Work task. Output the full listing verbatim.

□ □ □ □ □ □ □

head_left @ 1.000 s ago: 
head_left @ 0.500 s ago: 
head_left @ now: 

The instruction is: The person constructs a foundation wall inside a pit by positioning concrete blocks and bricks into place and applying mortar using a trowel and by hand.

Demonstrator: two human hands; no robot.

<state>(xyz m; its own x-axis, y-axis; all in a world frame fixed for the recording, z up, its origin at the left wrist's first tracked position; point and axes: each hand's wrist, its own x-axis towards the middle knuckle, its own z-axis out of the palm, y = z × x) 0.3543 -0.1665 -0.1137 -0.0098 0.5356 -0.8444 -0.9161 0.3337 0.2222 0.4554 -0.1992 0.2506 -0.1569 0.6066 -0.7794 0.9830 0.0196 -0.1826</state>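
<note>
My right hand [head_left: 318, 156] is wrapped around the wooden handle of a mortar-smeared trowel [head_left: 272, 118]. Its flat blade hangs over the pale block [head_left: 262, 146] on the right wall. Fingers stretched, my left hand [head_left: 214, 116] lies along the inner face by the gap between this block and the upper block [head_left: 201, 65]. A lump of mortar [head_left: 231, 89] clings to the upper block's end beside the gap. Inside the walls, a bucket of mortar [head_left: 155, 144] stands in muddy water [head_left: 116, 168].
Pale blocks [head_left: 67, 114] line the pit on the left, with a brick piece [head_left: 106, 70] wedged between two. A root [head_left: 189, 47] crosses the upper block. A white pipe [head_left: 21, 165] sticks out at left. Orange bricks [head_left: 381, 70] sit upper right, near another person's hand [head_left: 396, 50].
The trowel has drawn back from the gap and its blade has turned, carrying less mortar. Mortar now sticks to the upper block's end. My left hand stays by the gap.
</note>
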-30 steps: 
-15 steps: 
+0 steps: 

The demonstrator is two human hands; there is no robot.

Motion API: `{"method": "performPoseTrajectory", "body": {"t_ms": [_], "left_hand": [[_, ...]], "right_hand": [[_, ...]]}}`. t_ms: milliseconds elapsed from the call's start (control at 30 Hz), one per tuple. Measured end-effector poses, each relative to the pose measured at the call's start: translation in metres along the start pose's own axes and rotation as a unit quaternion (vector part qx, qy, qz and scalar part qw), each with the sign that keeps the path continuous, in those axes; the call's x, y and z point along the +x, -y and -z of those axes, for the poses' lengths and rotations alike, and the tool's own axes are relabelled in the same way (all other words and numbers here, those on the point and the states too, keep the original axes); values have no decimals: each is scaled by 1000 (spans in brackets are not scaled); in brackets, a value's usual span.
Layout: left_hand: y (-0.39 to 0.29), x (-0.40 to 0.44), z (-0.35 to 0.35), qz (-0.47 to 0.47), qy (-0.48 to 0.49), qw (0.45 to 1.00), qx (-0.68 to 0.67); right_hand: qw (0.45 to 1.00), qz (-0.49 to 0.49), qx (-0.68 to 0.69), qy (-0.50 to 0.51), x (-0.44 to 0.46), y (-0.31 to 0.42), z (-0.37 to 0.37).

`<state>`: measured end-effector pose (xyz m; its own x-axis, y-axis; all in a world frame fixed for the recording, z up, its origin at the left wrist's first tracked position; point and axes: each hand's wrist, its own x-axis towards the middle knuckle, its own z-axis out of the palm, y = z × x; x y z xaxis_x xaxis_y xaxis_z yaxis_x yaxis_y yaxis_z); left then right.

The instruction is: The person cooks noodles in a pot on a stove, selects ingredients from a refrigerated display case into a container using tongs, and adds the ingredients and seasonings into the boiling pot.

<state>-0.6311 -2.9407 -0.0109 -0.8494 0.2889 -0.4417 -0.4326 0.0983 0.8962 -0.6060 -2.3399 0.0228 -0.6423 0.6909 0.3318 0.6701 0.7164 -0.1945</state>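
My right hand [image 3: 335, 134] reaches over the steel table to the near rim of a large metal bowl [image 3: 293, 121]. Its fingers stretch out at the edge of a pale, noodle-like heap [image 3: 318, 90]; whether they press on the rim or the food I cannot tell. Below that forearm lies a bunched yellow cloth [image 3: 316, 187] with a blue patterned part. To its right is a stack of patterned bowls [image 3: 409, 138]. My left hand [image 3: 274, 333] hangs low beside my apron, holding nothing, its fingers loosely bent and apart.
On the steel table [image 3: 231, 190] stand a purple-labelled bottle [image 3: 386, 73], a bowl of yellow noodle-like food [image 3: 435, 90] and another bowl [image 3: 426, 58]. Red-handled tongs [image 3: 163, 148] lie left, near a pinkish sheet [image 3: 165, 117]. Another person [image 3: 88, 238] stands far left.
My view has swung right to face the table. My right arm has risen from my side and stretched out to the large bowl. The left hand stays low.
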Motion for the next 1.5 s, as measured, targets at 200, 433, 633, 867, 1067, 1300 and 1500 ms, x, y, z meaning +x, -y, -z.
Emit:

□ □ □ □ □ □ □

Expected answer.
head_left @ 1.000 s ago: 
head_left @ 0.500 s ago: 
head_left @ now: 

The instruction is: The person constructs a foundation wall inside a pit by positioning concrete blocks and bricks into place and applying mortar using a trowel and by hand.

Demonstrator: two human hands; no robot.

<state>(xyz m; its own x-axis, y-axis; all in a world frame fixed for the recording, z up, its origin at the left wrist's first tracked position; point and axes: each hand's wrist, its own x-axis towards the middle knuckle, its own z-axis out of the palm, y = z × x) 0.3543 -0.1665 -0.1137 -0.0098 0.5356 -0.8444 -0.9161 0.3337 0.2222 0.4554 -0.1992 0.2506 -0.1569 0.6066 -0.7794 0.9830 0.0196 -0.1826</state>
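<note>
My right hand [head_left: 318, 156] is wrapped around the wooden handle of a mortar-smeared trowel [head_left: 272, 118]. Its flat blade hangs over the pale block [head_left: 262, 146] on the right wall. Fingers stretched, my left hand [head_left: 214, 116] lies along the inner face by the gap between this block and the upper block [head_left: 201, 65]. A lump of mortar [head_left: 231, 89] clings to the upper block's end beside the gap. Inside the walls, a bucket of mortar [head_left: 155, 144] stands in muddy water [head_left: 116, 168].
Pale blocks [head_left: 67, 114] line the pit on the left, with a brick piece [head_left: 106, 70] wedged between two. A root [head_left: 189, 47] crosses the upper block. A white pipe [head_left: 21, 165] sticks out at left. Orange bricks [head_left: 381, 70] sit upper right, near another person's hand [head_left: 396, 50].
The trowel has drawn back from the gap and its blade has turned, carrying less mortar. Mortar now sticks to the upper block's end. My left hand stays by the gap.
</note>
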-30 steps: 
-15 steps: 
+0 steps: 

The demonstrator is two human hands; there is no robot.

Motion API: `{"method": "performPoseTrajectory", "body": {"t_ms": [_], "left_hand": [[_, ...]], "right_hand": [[_, ...]]}}`. t_ms: milliseconds elapsed from the call's start (control at 30 Hz), one per tuple. Measured end-effector poses, each relative to the pose measured at the call's start: translation in metres along the start pose's own axes and rotation as a unit quaternion (vector part qx, qy, qz and scalar part qw), each with the sign that keeps the path continuous, in those axes; the call's x, y and z point along the +x, -y and -z of those axes, for the poses' lengths and rotations alike, and the tool's own axes are relabelled in the same way (all other words and numbers here, those on the point and the states too, keep the original axes); values have no decimals: each is scaled by 1000 (spans in brackets are not scaled); in brackets, a value's usual span.
Layout: left_hand: y (-0.39 to 0.29), x (-0.40 to 0.44), z (-0.35 to 0.35), qz (-0.47 to 0.47), qy (-0.48 to 0.49), qw (0.45 to 1.00), qx (-0.68 to 0.67); right_hand: qw (0.45 to 1.00), qz (-0.49 to 0.49), qx (-0.68 to 0.69), qy (-0.50 to 0.51), x (-0.44 to 0.46), y (-0.31 to 0.42), z (-0.37 to 0.37).

`<state>`: measured end-effector pose (xyz m; its own x-axis, y-axis; all in a world frame fixed for the recording, z up, its origin at the left wrist's first tracked position; point and axes: each hand's wrist, its own x-axis towards the middle knuckle, its own z-axis out of the palm, y = z × x; x y z xaxis_x xaxis_y xaxis_z yaxis_x yaxis_y yaxis_z); left then right.

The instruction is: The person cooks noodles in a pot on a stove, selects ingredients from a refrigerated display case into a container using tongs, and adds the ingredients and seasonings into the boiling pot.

<state>-0.6311 -2.9407 -0.0109 -0.8494 0.2889 -0.4417 -0.4326 0.0983 0.8962 -0.6060 -2.3399 0.0228 -0.6423 0.6909 0.3318 0.6701 0.7164 -0.1945</state>
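My right hand [image 3: 335, 134] reaches over the steel table to the near rim of a large metal bowl [image 3: 293, 121]. Its fingers stretch out at the edge of a pale, noodle-like heap [image 3: 318, 90]; whether they press on the rim or the food I cannot tell. Below that forearm lies a bunched yellow cloth [image 3: 316, 187] with a blue patterned part. To its right is a stack of patterned bowls [image 3: 409, 138]. My left hand [image 3: 274, 333] hangs low beside my apron, holding nothing, its fingers loosely bent and apart.
On the steel table [image 3: 231, 190] stand a purple-labelled bottle [image 3: 386, 73], a bowl of yellow noodle-like food [image 3: 435, 90] and another bowl [image 3: 426, 58]. Red-handled tongs [image 3: 163, 148] lie left, near a pinkish sheet [image 3: 165, 117]. Another person [image 3: 88, 238] stands far left.
My view has swung right to face the table. My right arm has risen from my side and stretched out to the large bowl. The left hand stays low.
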Motion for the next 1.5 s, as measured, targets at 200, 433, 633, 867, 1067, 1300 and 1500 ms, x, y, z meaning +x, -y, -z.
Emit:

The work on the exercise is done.